Building the best teams

Given his experience of directing Noor through tricky periods all the way to a successful exit, it makes sense that Mohamed has strong feelings about what leadership entails. He describes building as strong a team as possible, and creating a culture that enables them to surpass their own expectations, as ‘arguably the most important job for a leader’. Hiring and retaining top talent is ‘paramount’ for Mohamed, with the recruitment process being a carefully calibrated process of deciding whether you need specialists or generalists on board. He accomplishes this by using external recruiters in tandem with J&J’s ‘world-class’ HR department – and hiring also leads Mohamed to think about succession planning, which ‘enables those discussions to really happen from a strategic point of view.’


Five core aspects

Mohamed admits that he could easily fill an entire podcast interview with his thoughts on work culture. He breaks it down into five key facets of a ‘powerhouse’ organisation that allow teams to perform at their best:


  • Purpose: ‘Teams need to know why they exist and believe in the higher order value they’re creating.’

  • Clarity: ‘I’m pretty obsessive about this notion of clarity: clarity in vision, clarity in strategy and really everything in between’.

  • Autonomy: ‘[People] need to have agency in their work. They need to have the freedom to operate, to meet and exceed their objectives.’

  • Responsibility: ‘Your work doesn’t just matter to you as an individual, but it matters to the broader organisation, the person to your left and the person to your right.’
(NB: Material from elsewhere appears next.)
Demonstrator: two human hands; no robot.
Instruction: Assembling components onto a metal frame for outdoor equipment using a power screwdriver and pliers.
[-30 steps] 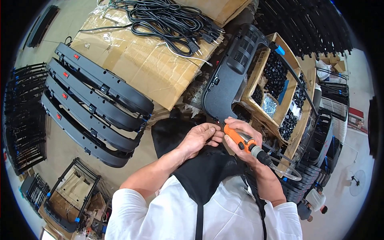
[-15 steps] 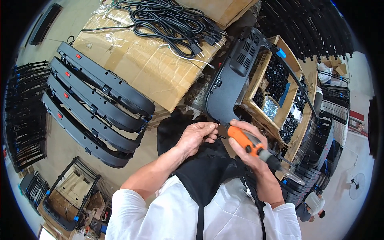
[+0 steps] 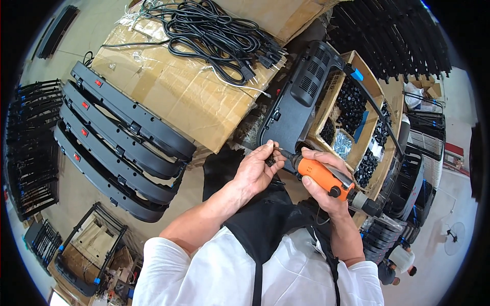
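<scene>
My right hand [image 3: 322,193] is wrapped round an orange and black power screwdriver [image 3: 322,174]. The tool lies tilted, its dark bit end pointing left toward my other hand. My left hand [image 3: 256,171] has thumb and forefinger pinched together at the tip of the bit, on something too small to make out. Small dark pieces, perhaps screws, show against its curled fingers. Just beyond both hands is a dark grey plastic housing [image 3: 287,120] with a vented cover [image 3: 313,71]; its near end is partly hidden by my hands and the tool.
To the right, a divided wooden box [image 3: 352,162] holds black plastic parts [image 3: 352,104] and silver screws [image 3: 342,144]. Coiled black power cords [image 3: 214,38] lie on a cardboard box [image 3: 189,104] ahead. Several curved dark housings [image 3: 132,115] with red switches stand at left. People work far right.
The screwdriver has shifted slightly right and down, lying flatter. My left hand has come up to its bit tip, fingers turned more upward. The view has shifted a little.
</scene>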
  • Rewards: ‘Organisations need to generously reward amazing performance and reward teams and individuals when expectations are exceeded.’


Preparing to launch

In Mohamed’s view, the key part in the commercialisation process ‘is often around launches, and that’s the biggest inflection point.’ He notes that teams working on a launch usually don’t have as much time as they’d like, so he tries to motivate them to keep on top of the base processes ‘while also categorically focusing on the most critical priorities’ for success. These include target product profiles, negotiating with health authorities, and ensuring that the product, package insert, and label are ‘consistent with what the expectations are.’ These will differ depending on the size of the company, and so internal forecasts and goals are crucial as they inform investment decisions as well as the response to a product when it arrives on the market. Mohamed is quick to note, however, that ‘launching products today is different than [in] the past and will continue to evolve as the commercial landscape changes with us.’
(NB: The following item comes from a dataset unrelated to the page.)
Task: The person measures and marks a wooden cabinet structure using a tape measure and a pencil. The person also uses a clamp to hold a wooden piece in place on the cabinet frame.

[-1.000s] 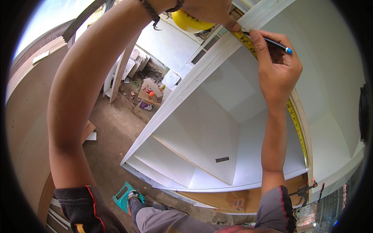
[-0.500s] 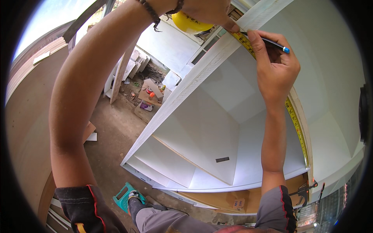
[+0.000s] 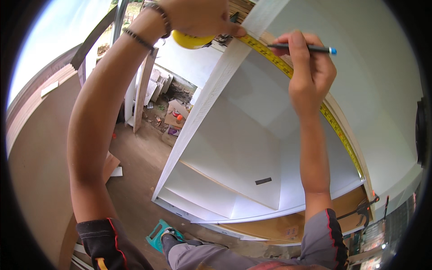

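Note:
My left hand (image 3: pixel 195 15) is closed around a tape measure with a yellow case (image 3: pixel 191 41), its thumb on the yellow blade (image 3: pixel 274 58) where it crosses the white cabinet's long edge (image 3: pixel 202 103). From there the blade runs along a pale wooden strip (image 3: pixel 346 119) to the near corner of the cabinet. My right hand (image 3: pixel 310 76) pinches a dark pencil (image 3: pixel 325 49) with a blue and white end. The pencil's tip is over the blade side, a short way right of my left thumb; whether it touches anything I cannot tell.
Shelf panels (image 3: pixel 202 189) divide the cabinet, and a small dark strip (image 3: pixel 263 181) lies on one. A black clamp (image 3: pixel 360 209) grips its near right corner. My foot is by a teal plastic stool (image 3: pixel 155 238). Boards (image 3: pixel 40 135) stand at left; scraps and boxes (image 3: pixel 175 118) lie beyond.
My left hand and the tape case have shifted left, and more blade shows between my hands. The pencil tip has come away from my left thumb. The whole view has shifted slightly.

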Available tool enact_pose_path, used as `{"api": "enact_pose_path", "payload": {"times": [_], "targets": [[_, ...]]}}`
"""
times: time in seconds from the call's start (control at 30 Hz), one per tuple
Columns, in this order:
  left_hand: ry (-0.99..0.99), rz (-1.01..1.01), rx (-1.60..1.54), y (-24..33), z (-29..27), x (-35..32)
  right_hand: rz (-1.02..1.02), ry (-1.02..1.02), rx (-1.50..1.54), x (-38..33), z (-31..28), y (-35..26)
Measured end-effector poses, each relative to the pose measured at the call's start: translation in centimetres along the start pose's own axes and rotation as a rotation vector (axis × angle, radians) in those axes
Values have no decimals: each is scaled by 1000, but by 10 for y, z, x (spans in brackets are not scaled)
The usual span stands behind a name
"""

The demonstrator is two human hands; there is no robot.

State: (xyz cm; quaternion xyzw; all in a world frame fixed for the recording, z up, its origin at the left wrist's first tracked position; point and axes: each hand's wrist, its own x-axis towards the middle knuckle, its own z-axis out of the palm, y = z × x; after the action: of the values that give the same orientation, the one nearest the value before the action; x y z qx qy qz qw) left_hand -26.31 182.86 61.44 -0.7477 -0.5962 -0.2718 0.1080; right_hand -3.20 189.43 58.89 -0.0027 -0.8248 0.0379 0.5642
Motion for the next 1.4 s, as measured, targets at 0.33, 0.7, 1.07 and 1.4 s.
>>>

Looking back to look forward

When looking back at the decisions that have most influenced his career, Mohamed mentions what Steve Jobs said about only being able to connect the dots when looking backwards. This makes perfect sense to him now, although Mohamed does regard the moment he decided to be ‘a general business leader instead of a specialist’ as a pivotal moment for him; he believed that he could better serve people by combining his passions for science and business. He began to look for ‘critical competencies’ in job roles and structured his career around these, focusing more on the variety of experience that would serve him best in his journey towards becoming ‘a broader healthcare leader’ rather than a specialist in marketing or sales. This allowed him to work in roles outside of his background in pharmacy, spreading beyond areas like oncology, immunology, and neuroscience to gain a broader understanding of diverse business models, buying processes, and patient journeys. ‘It was that one decision that allowed all of those things to then trickle down,’ he says.


Naturally, then, this has informed Mohamed’s view on dispensing career advice. ‘Decide if you want to be a specialist or a generalist, and then from there create a competency roadmap’ to help you identify the experience and roles you might need to get where you want to go.